Full-service tends to be the better fit when:
- Your parent's needs are complex and clinical, for example palliative care, advanced dementia, or multiple specialists requiring coordination
- There's no adult child or trusted friend who can handle the monthly call
- Your parent has a strong relationship with an existing coordinator that is genuinely worth the cost premium
Questions to Ask Every Provider You Talk To
Three providers is the right number. Ask each the same questions; the answers will tell you a lot.
On price
- What is your published hourly rate for domestic assistance, personal care or nursing in our postcode? (Get it in writing.)
- What does the Care Management fee cover, and roughly what share of the budget is it? (Under Support at Home there is no separate package management fee.)
- Are there any other fees, such as visit fees, after-hours fees, travel surcharges or GST on services?
- If we cancel a visit at short notice, what's the cancellation policy?
On workers
- Will we have a regular worker, or will the worker change visit to visit?
- When a worker is sick, what happens?

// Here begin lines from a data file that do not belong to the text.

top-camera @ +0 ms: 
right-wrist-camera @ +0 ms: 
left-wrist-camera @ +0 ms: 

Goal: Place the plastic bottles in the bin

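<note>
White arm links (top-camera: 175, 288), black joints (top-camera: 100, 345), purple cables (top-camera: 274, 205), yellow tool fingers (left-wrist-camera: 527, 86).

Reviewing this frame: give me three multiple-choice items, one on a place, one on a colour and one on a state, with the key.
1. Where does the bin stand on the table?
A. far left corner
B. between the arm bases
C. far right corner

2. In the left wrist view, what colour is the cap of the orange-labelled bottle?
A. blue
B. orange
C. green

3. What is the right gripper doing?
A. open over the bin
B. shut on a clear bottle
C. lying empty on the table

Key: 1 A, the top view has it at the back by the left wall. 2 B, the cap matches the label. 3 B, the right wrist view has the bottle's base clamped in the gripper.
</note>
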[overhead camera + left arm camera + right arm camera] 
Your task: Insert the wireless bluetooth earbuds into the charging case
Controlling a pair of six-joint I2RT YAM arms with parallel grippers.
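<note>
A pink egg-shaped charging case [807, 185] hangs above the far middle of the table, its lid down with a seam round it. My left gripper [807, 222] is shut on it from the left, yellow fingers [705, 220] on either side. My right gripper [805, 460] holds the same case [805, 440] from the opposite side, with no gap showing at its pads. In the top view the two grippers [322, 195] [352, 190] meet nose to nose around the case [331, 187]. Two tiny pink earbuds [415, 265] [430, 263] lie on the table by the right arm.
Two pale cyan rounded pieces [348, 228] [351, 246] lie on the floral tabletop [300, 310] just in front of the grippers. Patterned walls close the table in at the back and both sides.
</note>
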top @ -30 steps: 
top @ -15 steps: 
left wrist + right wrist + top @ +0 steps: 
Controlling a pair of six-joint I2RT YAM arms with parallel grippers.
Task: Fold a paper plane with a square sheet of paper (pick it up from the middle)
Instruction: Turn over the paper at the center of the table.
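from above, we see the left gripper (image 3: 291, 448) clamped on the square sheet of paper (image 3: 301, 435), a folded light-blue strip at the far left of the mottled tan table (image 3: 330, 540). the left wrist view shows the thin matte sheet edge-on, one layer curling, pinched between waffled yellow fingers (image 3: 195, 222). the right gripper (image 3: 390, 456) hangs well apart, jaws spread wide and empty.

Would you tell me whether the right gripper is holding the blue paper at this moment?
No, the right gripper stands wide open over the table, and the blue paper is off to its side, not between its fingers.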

Do you have a back-up roster?
- Are workers your direct employees, contracted in, or both? (Either is fine, it's about transparency.)
- What's the police-check and induction process?
On switching and exit
- What's the notice period if we want to switch providers?

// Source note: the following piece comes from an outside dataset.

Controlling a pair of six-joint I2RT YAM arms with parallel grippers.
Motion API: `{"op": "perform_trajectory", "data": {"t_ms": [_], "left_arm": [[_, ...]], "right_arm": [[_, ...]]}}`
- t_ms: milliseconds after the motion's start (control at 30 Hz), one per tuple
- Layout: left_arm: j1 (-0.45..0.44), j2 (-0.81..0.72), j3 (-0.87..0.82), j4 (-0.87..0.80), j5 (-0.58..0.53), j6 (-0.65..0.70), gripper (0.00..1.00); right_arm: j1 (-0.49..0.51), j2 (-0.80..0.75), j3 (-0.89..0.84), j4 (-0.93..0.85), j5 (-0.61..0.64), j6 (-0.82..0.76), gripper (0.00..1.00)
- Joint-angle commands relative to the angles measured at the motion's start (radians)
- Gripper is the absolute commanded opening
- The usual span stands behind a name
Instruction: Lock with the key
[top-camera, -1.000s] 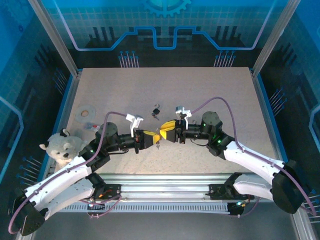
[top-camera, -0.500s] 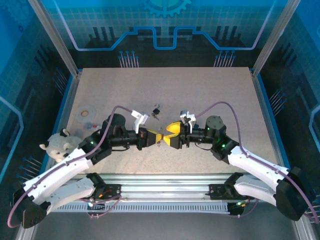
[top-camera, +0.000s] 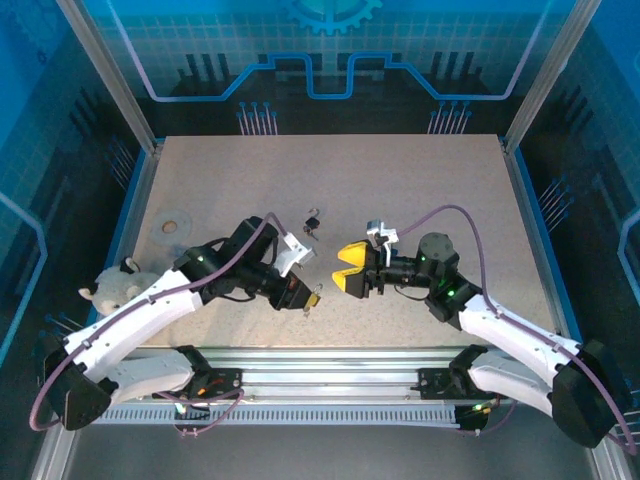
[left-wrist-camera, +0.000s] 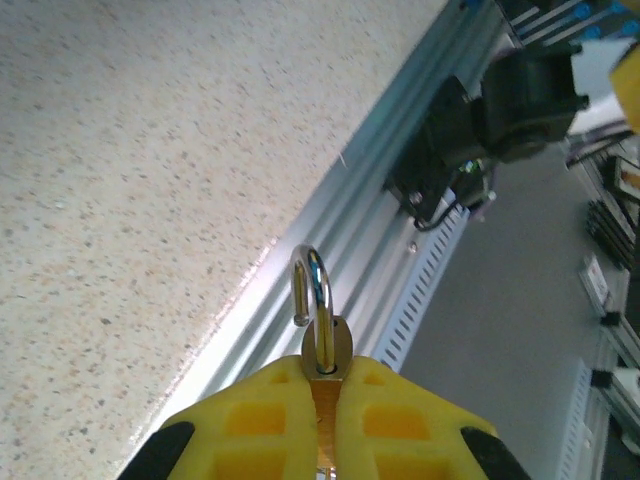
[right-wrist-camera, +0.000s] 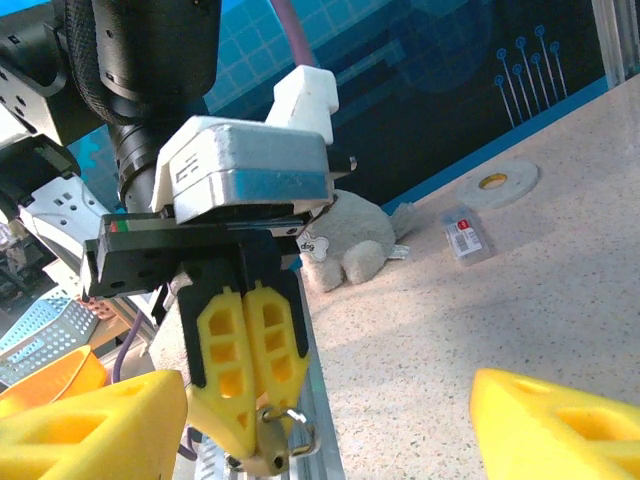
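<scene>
**Top view.** The left claw (top-camera: 303, 293) is closed on the padlock (top-camera: 313, 297) and holds it low over the near part of the table (top-camera: 420, 190), close to the front edge. The right claw (top-camera: 344, 268) faces it from just beside, with its jaws spread and nothing between them. The key (top-camera: 312, 222) lies flat on the table beyond both claws and apart from them.
Risk: the key is small and lies flush on the surface. A pinch from above may skid it away or catch it at an angle unfit for insertion.

**Left wrist view.** The yellow fingers (left-wrist-camera: 270, 420) are pressed together around the brass body. The shackle (left-wrist-camera: 312, 285) stands out ahead of them, one leg seated in the body and the other free, so the padlock is unlocked. The front rail (left-wrist-camera: 350, 240) lies directly beyond it.
Risk: little of the body is clamped. Pushing or turning a key could rotate the padlock in the grip or work it loose, and a drop here would likely land on or past the rail.

**Right wrist view.** The right claw's own fingers sit wide apart at the bottom corners, empty. The padlock hangs at the tip of the left claw ahead.
Risk: the keyhole cannot be made out. If the fingers cover it or it faces away, the padlock must be re-gripped, which is another chance to drop it.
</scene>
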Motion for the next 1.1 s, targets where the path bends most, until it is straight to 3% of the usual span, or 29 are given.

- Are there any exit fees? (Under Support at Home, there shouldn't be.)
- If we move to residential care in the future, how is the handover handled?
Red flag
If a provider can't give you the per-hour rate for a standard service in writing, that's not a small thing. It means their pricing isn't transparent enough to compare. Move on.
After the Provider Calls
After you've had three provider conversations, put the answers side-by-side in a single document and look for three things:
- Hourly rates for the services your parent will actually use most. Most of the variance between providers shows up here.
- Fee structure clarity. The provider whose fees are easiest to understand is usually the one you can trust to bill cleanly later.
- Tone of the conversation. Did the salesperson listen, or did they pitch? Did they answer your specific question, or redirect to a brochure?
Sleep on it. Do not sign a service agreement at the first provider conversation, even if the salesperson is excellent. Aged care is the right place to apply the same scrutiny you'd apply to a financial product. Funding decisions made under pressure tend to cost more downstream.
After You Decide
Once you and your parent have agreed on a provider:
- Sign the service agreement together, ideally not over the phone but in person or on a video call so your parent feels involved in the decision
- Set up a single shared document (email thread, OneDrive, whatever your family uses) for the invoices and care-plan letters, which saves enormous friction later
- Diary a review with your parent at three months. "How's it going? Do we have the right balance of services? Is the worker the right fit?" The first three months are when most adjustments are made.
You can switch later
Choosing a provider isn't a permanent decision. If something isn't working, you can switch with a 14 to 28 day notice period, and the funding transfers with your parent, not the provider. Many families switch once in the first year as needs evolve. That's normal, not a failure of the original choice.